Actually, American is the only legacy carrier offering last seat availability to all members at roughly double the cost of a saver redemption (though in some markets those costs are creeping up). Think of how much how much it’s costing them to offer that last seat for an award. Say two months before departure there’s one business class seat left for sale between Los Angeles and London. You can redeem 100,000 miles for that last seat when someone else would potentially be willing to pay $5,000 for that one-way seat. Now that’s an expensive award offering. So I think we’ll continue to see the cost of non-saver redemptions creep up.

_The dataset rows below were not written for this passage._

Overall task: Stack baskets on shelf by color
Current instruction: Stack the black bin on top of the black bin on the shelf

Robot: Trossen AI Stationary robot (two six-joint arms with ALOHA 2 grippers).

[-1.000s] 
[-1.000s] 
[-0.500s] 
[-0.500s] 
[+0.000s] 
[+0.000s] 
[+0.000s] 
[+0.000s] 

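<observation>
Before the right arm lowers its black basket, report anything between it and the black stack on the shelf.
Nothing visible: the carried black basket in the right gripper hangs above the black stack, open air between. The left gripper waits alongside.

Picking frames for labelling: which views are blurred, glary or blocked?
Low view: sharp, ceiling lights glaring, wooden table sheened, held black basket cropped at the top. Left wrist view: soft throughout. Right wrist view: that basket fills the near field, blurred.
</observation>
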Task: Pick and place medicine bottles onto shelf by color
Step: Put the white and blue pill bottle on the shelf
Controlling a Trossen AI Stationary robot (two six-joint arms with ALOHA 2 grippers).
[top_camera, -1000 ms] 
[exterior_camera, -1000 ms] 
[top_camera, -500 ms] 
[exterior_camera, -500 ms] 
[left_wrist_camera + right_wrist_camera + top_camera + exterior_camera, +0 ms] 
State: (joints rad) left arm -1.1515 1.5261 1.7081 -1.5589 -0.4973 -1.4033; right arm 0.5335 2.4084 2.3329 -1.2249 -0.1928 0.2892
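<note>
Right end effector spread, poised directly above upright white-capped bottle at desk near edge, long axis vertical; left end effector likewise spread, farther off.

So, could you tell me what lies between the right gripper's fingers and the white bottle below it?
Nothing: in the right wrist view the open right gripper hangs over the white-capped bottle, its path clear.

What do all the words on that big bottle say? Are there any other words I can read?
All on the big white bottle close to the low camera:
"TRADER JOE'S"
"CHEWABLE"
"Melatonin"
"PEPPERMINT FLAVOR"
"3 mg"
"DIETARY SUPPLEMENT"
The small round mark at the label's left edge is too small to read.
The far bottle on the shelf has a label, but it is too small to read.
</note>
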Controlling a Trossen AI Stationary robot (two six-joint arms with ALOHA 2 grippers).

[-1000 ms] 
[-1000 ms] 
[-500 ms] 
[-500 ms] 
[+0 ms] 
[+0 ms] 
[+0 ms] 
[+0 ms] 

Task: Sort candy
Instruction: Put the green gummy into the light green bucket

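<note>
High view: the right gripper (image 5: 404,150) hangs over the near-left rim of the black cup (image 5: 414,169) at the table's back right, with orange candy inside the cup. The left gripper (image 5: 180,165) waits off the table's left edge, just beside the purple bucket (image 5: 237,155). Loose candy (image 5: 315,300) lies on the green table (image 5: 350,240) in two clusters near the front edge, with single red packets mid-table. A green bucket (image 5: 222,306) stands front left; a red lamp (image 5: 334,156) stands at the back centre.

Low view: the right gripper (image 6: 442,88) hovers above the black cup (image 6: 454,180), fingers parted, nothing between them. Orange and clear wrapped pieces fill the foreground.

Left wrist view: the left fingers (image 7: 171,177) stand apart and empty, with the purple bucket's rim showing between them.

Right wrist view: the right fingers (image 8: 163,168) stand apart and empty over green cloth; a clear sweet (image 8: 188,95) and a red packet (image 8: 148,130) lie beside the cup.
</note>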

Lastly, even partner award redemptions aren’t that expensive. In December I shared just how little premium cabin award redemptions on partner airlines cost the loyalty programs. When United books a transatlantic business class award seat on a partner airline it’s costing them $300-400, while they’re nowadays charging 70,000 MileagePlus miles for the one-way. That’s a redemption cost of half a cent per mile, which is cheap compared to the redemption costs on any of the low cost carriers. On top of that keep in mind that even that isn’t a “real” cost, since it’s ultimately an accounting exercise. Airlines are booking seats on one another, and at the end of the day there’s mostly equilibrium.
For just about the first time in this millennium airlines are making money by flying planes…who would’ve thought? They want to maximize their profits, and part of that is giving away fewer rewards for tickets people would purchase anyway.
Loyalty programs are healthy businesses in and of themselves, in particular when it comes to partnerships and co-branded offerings. I expect the rates of costly redemptions — like non-saver awards — to continue to go up, as those are the ones actually costing the airlines money.
I also wouldn’t be surprised to see them continue to introduce a “cash & miles offering,” whereby you can redeem 25,000 miles for a ticket, OR something like 15,000 miles plus $100. But I don’t think we’ll see straight, exclusive revenue based redemptions for the legacy carriers anytime soon. Not because I don’t want to see it, but because I don’t think it’s in their best interest.
What do you think? Am I totally off base?